Searching the fediverse

Hi all,

I’m interested in participating in the Fediverse and I’m wondering how people are thinking about search at the moment.

I’ve look at the docs for Mastodon, Lemmy, and Pixelfed and nobody seems to describe how search works for these federated systems! Does anyone know how these platforms or other implement search, and if there is any support to search beyond the local instance?

Is anyone working on a protocol for federated search? It seems like there are a bunch of possibilities beyond ‘giant central index’ which could be really interesting. For example, if thee is a common protocol for search, a server could forward requests on to some other servers. Or there could be a search platform which instead of indexing, it just fires off a request the the search endpoints of a bunch of servers.

What’s the current thinking around search on/in the Fediverse?

Thanks :slight_smile:

1 Like

Nothing exists that I know of. But it sounds like an interesting idea. You should build it!
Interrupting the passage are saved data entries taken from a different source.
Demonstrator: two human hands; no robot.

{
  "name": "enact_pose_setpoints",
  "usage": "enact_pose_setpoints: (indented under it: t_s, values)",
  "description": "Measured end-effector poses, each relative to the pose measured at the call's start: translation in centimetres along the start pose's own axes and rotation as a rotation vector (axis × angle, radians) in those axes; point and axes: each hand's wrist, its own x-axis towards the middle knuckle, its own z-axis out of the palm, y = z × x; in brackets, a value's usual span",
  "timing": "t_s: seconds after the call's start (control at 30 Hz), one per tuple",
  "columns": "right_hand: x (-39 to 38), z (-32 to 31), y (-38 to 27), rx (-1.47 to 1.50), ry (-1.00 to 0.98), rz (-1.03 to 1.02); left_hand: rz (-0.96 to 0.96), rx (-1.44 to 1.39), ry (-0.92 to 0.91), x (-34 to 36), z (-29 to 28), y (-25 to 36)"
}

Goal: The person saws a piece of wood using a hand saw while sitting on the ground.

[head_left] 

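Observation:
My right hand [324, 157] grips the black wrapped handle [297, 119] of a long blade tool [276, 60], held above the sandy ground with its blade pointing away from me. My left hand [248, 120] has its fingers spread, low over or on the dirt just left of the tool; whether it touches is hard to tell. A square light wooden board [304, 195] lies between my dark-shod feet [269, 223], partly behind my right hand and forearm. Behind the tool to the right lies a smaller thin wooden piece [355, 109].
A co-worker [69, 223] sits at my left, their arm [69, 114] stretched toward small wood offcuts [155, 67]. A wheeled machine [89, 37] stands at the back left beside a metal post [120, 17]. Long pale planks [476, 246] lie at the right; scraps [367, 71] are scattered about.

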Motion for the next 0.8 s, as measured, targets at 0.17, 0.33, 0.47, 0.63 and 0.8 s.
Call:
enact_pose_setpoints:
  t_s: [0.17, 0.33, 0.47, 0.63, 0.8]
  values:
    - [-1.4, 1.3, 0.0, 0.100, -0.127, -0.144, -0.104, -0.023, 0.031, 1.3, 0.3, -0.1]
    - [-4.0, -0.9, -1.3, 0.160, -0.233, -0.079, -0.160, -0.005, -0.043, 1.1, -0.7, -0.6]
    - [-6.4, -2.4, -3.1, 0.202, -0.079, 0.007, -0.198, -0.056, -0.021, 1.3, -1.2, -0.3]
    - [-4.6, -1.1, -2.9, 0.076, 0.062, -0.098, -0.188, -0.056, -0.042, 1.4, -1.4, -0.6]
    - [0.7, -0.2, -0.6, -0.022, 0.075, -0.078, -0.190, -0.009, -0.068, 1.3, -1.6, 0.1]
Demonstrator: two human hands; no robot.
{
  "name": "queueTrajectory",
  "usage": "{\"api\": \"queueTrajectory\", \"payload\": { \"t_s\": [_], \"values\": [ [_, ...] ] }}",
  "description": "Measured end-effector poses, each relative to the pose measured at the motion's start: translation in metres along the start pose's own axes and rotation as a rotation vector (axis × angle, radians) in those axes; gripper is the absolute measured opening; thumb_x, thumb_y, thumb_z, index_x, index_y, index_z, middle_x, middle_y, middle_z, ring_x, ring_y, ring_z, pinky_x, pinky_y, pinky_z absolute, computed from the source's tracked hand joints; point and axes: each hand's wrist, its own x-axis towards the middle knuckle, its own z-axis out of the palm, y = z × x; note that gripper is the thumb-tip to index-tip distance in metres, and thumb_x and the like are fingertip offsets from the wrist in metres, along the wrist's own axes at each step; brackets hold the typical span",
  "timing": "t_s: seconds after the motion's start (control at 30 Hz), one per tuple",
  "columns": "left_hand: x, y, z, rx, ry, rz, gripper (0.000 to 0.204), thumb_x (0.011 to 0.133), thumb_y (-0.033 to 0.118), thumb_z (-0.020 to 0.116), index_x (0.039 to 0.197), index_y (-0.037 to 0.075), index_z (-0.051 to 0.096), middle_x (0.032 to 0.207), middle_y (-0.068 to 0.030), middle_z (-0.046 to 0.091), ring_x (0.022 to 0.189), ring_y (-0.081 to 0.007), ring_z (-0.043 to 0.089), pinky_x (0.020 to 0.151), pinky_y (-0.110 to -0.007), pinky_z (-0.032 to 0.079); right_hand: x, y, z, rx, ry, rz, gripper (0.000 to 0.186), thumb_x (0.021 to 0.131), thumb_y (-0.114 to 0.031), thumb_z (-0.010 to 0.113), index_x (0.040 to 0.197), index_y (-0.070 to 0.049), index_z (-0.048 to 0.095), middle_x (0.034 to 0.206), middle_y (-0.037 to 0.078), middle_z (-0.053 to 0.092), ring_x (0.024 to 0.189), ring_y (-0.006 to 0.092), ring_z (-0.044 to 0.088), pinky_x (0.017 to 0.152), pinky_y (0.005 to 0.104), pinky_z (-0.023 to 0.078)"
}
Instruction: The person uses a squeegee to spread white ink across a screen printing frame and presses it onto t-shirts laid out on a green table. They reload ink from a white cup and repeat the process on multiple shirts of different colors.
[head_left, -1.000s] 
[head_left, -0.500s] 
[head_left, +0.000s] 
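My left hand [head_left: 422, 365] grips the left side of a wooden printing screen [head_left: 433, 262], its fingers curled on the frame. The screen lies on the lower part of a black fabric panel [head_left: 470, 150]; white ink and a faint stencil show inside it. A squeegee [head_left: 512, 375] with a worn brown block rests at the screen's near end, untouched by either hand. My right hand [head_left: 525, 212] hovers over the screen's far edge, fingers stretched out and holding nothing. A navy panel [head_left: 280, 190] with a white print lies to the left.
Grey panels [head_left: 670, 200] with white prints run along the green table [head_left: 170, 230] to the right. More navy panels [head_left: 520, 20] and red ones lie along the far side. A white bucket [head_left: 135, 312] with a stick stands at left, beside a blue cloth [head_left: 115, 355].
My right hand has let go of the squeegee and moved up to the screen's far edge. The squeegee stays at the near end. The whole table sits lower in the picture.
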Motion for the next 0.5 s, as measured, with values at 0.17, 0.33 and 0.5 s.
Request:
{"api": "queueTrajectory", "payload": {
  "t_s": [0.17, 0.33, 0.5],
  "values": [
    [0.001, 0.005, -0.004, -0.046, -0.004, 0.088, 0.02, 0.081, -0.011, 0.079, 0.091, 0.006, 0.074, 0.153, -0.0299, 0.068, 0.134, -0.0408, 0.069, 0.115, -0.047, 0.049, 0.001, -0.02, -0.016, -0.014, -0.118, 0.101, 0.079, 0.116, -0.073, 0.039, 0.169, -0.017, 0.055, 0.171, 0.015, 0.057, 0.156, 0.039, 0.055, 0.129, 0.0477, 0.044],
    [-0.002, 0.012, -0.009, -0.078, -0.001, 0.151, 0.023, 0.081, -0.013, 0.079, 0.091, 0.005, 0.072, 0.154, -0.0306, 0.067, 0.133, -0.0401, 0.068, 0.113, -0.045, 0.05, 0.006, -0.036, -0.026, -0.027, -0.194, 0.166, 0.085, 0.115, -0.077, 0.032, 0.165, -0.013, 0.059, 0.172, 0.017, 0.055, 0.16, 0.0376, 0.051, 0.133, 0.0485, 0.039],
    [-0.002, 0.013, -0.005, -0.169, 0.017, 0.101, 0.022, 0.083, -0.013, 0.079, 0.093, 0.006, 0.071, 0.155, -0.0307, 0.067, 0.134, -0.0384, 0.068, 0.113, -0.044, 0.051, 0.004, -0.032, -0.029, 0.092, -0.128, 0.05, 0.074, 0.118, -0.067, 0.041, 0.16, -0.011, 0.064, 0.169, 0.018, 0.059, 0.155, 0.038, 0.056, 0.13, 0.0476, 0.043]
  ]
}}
For text search, we just do a postgres query with ILIKE %query% on the local database. There is no federated search, except that you can fetch remote objects by searching something like

Thanks for your replies.

I’m wondering if all this needs is a standardised GET /search endpoint, which could accept either free text or some Boolean expression. Supporting instances would then be responsible for determining which local objects match the query and returning the collection of results.

Since the Activity vocabulary is specified as JSON, it is reasonable to me to want to support some kind of ‘JSON query language’, so that someone could for example, search for Question type activities with particular options, or only oneOf Questions. But I’m not sure if there is a standard for this or what the popular solutions are.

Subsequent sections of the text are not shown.